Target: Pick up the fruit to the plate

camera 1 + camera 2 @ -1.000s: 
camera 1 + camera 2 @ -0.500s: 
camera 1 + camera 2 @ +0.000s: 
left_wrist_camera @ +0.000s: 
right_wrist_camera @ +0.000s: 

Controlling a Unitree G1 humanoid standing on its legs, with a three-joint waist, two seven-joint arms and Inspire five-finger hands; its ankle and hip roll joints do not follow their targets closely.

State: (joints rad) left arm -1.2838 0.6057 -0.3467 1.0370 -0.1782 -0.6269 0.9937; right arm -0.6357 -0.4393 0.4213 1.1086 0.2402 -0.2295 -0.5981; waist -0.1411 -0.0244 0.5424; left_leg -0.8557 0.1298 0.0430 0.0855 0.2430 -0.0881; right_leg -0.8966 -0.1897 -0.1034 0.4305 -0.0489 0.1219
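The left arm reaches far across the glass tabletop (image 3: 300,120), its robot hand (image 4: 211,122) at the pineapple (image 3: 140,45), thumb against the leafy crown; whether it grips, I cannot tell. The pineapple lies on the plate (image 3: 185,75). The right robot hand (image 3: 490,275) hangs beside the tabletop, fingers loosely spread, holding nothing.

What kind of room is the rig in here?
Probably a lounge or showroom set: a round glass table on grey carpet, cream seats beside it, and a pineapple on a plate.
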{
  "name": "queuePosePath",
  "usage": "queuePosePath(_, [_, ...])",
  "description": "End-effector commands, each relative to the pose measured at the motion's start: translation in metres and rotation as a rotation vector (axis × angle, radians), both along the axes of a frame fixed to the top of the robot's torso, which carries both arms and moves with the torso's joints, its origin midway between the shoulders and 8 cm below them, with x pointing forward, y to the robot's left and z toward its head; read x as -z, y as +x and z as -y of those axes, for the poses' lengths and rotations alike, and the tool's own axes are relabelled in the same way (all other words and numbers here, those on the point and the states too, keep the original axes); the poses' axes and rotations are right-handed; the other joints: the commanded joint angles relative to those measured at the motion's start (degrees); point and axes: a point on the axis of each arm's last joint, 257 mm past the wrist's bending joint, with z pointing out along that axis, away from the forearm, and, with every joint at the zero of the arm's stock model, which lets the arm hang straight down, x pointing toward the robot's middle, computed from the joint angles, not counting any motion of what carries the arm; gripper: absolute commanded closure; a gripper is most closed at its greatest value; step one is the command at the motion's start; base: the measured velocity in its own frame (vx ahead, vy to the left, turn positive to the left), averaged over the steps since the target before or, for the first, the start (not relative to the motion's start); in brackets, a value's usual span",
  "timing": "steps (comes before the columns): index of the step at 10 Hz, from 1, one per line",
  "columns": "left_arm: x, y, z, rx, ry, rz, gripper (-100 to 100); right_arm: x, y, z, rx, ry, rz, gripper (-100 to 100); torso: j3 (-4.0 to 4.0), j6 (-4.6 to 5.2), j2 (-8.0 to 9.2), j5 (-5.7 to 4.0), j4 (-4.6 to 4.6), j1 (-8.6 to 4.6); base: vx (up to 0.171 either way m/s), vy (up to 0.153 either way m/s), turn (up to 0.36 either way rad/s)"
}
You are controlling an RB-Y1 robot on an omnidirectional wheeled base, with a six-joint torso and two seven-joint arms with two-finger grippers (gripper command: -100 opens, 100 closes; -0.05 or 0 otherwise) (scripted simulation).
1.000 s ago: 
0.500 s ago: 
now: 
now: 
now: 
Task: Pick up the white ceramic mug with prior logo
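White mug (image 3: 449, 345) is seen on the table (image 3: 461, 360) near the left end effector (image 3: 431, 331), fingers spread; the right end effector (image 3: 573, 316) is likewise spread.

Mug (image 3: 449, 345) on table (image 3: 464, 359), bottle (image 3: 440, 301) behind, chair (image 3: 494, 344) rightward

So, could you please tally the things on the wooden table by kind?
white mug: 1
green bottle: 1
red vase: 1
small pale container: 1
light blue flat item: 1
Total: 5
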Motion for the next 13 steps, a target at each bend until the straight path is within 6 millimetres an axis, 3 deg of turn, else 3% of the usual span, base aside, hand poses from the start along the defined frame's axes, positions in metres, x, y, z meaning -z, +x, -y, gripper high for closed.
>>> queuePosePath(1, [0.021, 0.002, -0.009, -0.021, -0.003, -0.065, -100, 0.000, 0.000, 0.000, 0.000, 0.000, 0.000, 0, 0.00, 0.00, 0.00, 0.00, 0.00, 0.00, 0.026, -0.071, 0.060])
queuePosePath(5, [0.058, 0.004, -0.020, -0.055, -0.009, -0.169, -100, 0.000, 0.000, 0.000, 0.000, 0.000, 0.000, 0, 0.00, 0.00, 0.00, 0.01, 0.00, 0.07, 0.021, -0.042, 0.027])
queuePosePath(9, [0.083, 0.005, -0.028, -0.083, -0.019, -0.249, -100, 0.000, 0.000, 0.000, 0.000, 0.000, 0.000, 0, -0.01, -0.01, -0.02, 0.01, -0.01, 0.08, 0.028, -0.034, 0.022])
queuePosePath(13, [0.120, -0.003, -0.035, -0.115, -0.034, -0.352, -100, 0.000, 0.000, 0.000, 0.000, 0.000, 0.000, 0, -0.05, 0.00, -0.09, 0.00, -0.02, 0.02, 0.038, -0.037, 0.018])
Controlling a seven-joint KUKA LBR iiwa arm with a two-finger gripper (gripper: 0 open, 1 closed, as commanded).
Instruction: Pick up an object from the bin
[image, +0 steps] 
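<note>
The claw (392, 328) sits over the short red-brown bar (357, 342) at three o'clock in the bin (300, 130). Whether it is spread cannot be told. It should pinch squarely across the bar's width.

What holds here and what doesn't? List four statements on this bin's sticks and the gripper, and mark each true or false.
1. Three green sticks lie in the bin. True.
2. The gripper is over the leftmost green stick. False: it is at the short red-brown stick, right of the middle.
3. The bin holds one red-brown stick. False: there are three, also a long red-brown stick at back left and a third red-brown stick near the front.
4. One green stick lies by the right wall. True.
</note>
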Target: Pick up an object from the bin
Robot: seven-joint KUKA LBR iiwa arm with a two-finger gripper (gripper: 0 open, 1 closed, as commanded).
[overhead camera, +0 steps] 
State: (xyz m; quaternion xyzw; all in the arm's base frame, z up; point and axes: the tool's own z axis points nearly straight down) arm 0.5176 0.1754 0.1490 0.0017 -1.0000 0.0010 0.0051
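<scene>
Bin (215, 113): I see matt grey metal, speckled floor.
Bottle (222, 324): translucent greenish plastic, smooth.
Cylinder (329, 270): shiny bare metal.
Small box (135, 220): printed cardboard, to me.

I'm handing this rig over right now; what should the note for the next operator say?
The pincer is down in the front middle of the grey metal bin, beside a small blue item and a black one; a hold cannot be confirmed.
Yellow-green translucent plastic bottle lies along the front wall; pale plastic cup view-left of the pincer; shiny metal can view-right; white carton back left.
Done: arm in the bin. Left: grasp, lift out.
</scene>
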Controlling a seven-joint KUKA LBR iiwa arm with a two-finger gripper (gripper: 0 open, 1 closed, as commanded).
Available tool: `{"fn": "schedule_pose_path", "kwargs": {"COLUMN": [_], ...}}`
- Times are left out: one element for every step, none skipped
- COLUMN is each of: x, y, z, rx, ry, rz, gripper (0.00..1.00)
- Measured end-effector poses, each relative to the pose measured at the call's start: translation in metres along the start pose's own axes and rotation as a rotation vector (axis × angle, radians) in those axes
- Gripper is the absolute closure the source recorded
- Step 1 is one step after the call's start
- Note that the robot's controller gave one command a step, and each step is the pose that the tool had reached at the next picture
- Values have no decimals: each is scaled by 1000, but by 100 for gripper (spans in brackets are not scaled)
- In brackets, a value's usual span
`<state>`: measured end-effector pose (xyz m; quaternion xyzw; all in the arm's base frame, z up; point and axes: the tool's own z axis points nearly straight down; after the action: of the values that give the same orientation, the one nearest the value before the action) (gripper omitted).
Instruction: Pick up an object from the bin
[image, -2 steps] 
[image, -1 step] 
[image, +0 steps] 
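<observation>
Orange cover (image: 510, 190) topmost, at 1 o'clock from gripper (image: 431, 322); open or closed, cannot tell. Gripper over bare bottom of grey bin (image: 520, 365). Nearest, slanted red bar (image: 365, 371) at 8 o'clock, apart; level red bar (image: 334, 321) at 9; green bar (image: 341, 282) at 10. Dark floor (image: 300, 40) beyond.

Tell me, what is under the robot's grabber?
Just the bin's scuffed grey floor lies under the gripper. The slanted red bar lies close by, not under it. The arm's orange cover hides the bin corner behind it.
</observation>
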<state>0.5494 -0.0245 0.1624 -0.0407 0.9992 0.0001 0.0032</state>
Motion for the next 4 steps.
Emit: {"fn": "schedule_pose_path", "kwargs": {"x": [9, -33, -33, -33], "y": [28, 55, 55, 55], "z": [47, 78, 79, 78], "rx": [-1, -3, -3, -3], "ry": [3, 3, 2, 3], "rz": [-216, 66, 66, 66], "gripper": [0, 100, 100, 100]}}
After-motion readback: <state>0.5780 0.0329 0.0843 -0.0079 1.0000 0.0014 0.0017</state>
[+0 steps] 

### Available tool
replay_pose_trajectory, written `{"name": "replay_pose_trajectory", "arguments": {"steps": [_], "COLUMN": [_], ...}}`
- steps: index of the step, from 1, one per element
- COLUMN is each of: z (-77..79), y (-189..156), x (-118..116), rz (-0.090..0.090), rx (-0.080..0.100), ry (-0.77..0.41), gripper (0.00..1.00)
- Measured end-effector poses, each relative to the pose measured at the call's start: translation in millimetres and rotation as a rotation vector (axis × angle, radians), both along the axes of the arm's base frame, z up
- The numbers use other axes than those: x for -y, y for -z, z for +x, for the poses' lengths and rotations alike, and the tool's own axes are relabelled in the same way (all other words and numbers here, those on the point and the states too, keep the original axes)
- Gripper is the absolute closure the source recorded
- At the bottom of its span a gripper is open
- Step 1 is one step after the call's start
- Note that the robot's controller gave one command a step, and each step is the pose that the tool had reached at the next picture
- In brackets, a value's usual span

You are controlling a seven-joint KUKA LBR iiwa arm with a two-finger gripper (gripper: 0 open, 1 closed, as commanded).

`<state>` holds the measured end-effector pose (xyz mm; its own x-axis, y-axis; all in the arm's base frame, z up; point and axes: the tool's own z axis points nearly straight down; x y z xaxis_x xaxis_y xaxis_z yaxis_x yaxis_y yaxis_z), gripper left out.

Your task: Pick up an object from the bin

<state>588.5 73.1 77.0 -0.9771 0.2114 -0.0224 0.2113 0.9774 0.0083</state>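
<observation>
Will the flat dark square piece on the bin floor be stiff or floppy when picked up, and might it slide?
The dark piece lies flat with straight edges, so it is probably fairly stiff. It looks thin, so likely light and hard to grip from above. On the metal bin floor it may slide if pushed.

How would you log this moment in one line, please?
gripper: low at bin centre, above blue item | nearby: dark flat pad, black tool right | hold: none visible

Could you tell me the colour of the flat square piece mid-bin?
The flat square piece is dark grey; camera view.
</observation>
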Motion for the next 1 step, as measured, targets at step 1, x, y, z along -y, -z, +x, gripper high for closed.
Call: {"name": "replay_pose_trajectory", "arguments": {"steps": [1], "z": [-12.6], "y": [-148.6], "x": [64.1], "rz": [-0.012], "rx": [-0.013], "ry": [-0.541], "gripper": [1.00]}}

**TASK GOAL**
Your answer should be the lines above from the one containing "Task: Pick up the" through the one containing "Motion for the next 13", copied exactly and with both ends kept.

**SOLUTION TO THE PROBLEM**
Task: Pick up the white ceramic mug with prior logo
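White mug (image 3: 449, 345) is seen on the table (image 3: 461, 360) near the left end effector (image 3: 431, 331), fingers spread; the right end effector (image 3: 573, 316) is likewise spread.

Mug (image 3: 449, 345) on table (image 3: 464, 359), bottle (image 3: 440, 301) behind, chair (image 3: 494, 344) rightward

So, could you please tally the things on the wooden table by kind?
white mug: 1
green bottle: 1
red vase: 1
small pale container: 1
light blue flat item: 1
Total: 5
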Motion for the next 13 steps, a target at each bend until the straight path is within 6 millimetres an axis, 3 deg of turn, else 3% of the usual span, base aside, hand poses from the start along the defined frame's axes, positions in metres, x, y, z meaning -z, +x, -y, gripper high for closed.

Nothing remains to be answered in this exercise.